June 10, 2013
Chinese Shenzhou 10 Manned Spacecraft Ready For Tuesday Launch
Brett Smith for redOrbit.com - Your Universe Online
Chinese officials have announced the upcoming launch of the country´s next manned space flight — which is set for Tuesday evening, local time.
The Shenzhou 10, or “Heavenly Vessel,” spacecraft is expected to launch from a remote site in the Chinese Gobi desert according to Wu Ping, a spokeswoman for China's manned space program.
After entering into orbit the craft is expected to dock with the Tiangong 1, or “Heavenly Palace,” China´s orbiting space laboratory module. Sent to space in September 2011, Tiangong 1 has entered a docking orbit in order to receive the incoming craft. The module has been previously visited by Shenzhou 8 and Shenzhou 9 spaceships, respectively in 2011 and 2012.
While inside the orbiter, the Shenzhou 10 crew of two male and one female astronauts are expected to conduct experiments, test the module´s systems and broadcast a series of lectures to students back on Earth.
"China is in space for the long haul. The US ignoring that and refusing to work with China will neither stop them nor slow them down," Joan Johnson-Freese, an expert on the Chinese space program at the US Naval War College, told the Associated Press.
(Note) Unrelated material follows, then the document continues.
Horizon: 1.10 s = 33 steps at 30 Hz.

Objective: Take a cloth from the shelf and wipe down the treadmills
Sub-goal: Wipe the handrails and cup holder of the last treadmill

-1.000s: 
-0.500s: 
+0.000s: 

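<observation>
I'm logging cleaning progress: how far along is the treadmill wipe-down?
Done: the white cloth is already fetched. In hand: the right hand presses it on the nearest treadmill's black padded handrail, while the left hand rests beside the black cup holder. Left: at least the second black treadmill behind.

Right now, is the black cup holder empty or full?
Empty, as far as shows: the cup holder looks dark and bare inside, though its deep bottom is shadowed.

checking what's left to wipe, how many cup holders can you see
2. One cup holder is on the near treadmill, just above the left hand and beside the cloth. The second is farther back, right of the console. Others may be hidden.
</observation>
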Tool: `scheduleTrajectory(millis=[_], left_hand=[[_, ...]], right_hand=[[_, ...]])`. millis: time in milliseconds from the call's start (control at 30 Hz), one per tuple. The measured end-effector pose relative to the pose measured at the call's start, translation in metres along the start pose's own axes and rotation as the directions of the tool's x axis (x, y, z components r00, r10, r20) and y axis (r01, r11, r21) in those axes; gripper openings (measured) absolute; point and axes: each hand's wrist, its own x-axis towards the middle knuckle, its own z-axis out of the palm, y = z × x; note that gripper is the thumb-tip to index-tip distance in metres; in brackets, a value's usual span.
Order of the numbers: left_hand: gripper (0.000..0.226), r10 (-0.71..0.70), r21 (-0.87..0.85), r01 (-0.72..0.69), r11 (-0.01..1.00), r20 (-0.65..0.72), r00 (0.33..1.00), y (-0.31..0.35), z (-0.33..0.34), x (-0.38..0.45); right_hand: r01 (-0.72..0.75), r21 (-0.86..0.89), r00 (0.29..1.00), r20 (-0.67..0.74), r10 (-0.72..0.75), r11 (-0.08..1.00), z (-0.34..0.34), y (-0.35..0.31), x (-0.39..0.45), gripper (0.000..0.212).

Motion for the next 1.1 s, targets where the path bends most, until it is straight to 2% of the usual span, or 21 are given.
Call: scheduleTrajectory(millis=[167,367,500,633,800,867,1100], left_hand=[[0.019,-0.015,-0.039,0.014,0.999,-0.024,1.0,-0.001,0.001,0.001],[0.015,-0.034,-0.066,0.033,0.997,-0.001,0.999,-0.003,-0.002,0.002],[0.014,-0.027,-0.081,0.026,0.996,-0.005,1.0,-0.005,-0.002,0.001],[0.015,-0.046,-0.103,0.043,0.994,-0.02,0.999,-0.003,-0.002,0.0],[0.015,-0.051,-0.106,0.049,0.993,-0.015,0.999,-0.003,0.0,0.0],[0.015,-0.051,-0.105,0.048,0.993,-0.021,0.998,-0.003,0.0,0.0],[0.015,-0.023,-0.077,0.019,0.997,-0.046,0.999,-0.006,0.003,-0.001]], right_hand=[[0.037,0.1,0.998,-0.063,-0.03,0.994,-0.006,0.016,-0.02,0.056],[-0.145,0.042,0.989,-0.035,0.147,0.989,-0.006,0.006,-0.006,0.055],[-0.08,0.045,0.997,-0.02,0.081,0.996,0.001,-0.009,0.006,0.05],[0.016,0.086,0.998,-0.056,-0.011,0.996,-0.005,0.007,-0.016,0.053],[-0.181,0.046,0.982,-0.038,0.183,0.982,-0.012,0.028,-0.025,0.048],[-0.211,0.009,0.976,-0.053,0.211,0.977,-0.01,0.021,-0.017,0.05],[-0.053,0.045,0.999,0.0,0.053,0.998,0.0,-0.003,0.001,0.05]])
Taking a page out of NASA´s book, the Chinese agency´s lecture series is the biggest effort the program has made to bring space exploration into the everyday lives of typical Chinese people. NASA´s outreach programs are designed to inspire student interest in space exploration and promote the space agency with respect to fund-raising or budgetary concerns.
The upcoming launch also represents the 10th anniversary of manned space flight for the world´s most populous country. The space program has mostly forgone breaking new ground in space exploration and been focused primarily on replicating American achievements.
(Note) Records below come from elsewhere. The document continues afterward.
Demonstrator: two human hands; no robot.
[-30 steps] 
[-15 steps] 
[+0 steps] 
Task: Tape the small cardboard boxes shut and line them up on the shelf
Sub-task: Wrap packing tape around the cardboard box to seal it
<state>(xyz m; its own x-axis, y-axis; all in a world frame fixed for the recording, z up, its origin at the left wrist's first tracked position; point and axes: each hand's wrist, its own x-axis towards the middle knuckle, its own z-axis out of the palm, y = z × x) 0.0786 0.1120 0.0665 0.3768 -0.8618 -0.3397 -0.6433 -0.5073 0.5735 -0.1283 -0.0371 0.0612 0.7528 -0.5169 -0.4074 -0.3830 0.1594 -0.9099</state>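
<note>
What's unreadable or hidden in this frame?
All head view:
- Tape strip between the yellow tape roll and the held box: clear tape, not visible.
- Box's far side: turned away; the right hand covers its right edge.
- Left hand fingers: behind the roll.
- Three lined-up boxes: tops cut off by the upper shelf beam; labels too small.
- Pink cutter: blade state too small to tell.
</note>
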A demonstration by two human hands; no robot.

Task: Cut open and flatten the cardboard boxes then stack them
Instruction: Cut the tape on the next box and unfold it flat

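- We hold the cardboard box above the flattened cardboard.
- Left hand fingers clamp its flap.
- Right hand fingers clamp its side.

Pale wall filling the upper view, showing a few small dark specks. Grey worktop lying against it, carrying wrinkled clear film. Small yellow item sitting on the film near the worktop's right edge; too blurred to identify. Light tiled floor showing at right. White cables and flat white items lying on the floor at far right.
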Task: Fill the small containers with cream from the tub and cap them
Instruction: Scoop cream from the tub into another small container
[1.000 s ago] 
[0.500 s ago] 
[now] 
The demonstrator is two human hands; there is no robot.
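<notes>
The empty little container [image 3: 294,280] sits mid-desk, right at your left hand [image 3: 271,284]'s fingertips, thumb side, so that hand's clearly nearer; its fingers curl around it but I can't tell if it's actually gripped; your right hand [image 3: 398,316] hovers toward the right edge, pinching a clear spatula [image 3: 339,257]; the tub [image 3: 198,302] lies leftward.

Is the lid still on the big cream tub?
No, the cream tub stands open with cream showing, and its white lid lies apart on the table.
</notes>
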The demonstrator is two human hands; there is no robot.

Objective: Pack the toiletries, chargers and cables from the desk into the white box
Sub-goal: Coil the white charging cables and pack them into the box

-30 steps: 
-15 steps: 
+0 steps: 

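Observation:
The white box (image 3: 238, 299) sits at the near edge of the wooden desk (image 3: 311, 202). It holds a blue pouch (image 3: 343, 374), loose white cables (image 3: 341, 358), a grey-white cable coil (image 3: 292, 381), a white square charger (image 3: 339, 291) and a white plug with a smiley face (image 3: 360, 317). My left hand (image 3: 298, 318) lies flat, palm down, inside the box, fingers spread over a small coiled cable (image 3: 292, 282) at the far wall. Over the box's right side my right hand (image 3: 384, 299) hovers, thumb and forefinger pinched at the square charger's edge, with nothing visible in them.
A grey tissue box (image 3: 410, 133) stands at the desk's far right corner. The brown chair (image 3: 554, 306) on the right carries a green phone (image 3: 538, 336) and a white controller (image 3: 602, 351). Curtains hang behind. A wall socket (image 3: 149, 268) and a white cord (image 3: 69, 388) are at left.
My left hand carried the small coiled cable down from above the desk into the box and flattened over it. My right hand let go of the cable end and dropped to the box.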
Although China´s space program hasn´t been seen as groundbreaking, it has progressed with increasing speed through each milestone as many of the large problems facing earlier efforts now have known solutions.
"They don't have to reinvent the basic technologies for spaceflight," explained Morris Jones, an Australian writer and space analyst who monitors the Chinese program.
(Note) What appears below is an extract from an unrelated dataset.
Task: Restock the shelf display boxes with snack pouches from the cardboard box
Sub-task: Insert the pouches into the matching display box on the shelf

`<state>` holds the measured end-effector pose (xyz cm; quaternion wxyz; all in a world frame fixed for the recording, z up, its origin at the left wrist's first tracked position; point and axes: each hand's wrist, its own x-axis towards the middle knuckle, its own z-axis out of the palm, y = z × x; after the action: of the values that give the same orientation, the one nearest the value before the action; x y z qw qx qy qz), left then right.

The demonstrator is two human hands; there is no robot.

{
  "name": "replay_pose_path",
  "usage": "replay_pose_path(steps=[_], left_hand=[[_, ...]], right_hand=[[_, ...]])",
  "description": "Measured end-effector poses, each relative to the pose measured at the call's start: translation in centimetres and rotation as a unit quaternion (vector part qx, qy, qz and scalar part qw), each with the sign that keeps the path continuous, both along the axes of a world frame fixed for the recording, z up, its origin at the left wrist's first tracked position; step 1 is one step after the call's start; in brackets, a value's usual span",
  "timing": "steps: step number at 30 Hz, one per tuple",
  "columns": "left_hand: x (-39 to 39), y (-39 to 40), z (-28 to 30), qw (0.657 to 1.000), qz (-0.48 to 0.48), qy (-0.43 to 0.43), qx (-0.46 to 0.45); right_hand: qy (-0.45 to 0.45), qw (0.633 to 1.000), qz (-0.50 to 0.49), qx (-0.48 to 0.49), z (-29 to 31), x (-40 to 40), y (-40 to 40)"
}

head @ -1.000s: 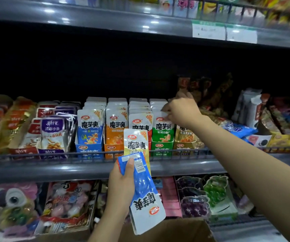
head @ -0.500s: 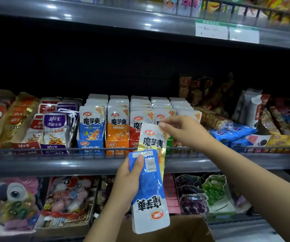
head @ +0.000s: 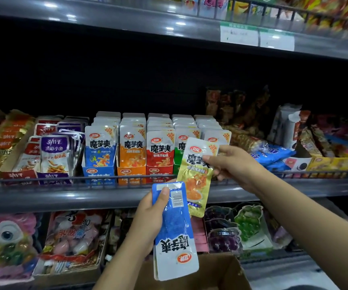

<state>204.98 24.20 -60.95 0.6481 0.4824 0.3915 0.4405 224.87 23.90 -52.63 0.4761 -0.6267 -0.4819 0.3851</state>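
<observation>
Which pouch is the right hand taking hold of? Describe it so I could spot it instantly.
Find the middle shelf with its row of display boxes. In front of that row, the right hand pinches the yellow pouch. It stands upright, above the upside-down blue pouch gripped by the left hand.

grape jellies, plush toy (pink)

Shelf pouches read 魔芋爽 and, seemingly, 20%; purple pouch 劲仔.

A single head-worn view faces the shelf closely, angled slightly down; its edges look blurred.
</observation>
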Motion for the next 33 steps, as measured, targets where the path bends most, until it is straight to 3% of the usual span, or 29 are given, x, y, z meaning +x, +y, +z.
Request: replay_pose_path(steps=[3, 5, 9, 15, 19, 23, 29, 33], left_hand=[[0.6, -0.2, -0.2, 1.0, -0.001, 0.002, 0.003], [1.1, -0.2, -0.3, 1.0, -0.006, 0.015, 0.015], [2.2, -0.1, -0.4, 0.999, -0.022, 0.019, 0.031], [3.6, 0.9, -0.4, 1.0, -0.021, -0.008, 0.022], [4.3, 1.4, -0.4, 1.0, -0.017, -0.013, 0.018], [4.5, 1.8, -0.5, 1.0, -0.012, -0.025, 0.008], [4.3, 2.3, -0.4, 0.999, -0.015, -0.037, 0.009], [4.4, 2.4, -0.5, 0.999, -0.016, -0.035, 0.015]], right_hand=[[-0.016, 0.996, 0.055, -0.067, -1.0, -0.4, -1.3], [-0.047, 0.995, 0.042, -0.076, -1.4, -0.3, -1.9], [-0.057, 0.995, -0.08, 0.024, -0.4, 1.2, -2.4], [-0.179, 0.951, -0.184, 0.17, 1.1, 3.8, -0.7], [-0.308, 0.918, -0.178, 0.177, 0.7, 4.1, 1.4], [-0.351, 0.91, -0.159, 0.154, -0.2, 4.1, 2.7], [-0.309, 0.932, -0.13, 0.136, -1.0, 4.5, 4.2], [-0.179, 0.973, -0.101, 0.106, -1.2, 5.2, 4.4]])
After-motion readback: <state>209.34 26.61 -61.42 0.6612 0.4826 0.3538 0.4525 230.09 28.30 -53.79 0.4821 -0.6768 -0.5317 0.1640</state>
Like similar agencies in the US, Russia, and Europe, the Chinese space program has brought the country international esteem, spurred interest in science and engineering programs, and provided an array of commercial and military benefits, Johnson-Freese said.
The upcoming launch marks the Chinese agency´s shift toward targeting to launching a bigger, more permanent orbiting space station, Tiangong 2. With Shenzhou 10, the agency has moved away from experimental flights and toward regular shuttle missions.
Expected to weigh about 60 tons, Tiangong 2 will be about one-sixth the size of the 16-nation International Space Station. Political differences with the US kept the Chinese from participating in the ISS program.
To realize the vision of a more permanent space station, China´s space agency is currently focused on developing its Long March 5 rocket, which it will need to launch the Tiangong 2, Charles Vick, an expert on the Chinese and Soviet space programs at GlobalSecurity.org, told the AP.
"The focus is now shifting from the near-term to those future systems," Vick said. "China's space program has been a very deliberately focused effort that focuses on specific science and technology goals."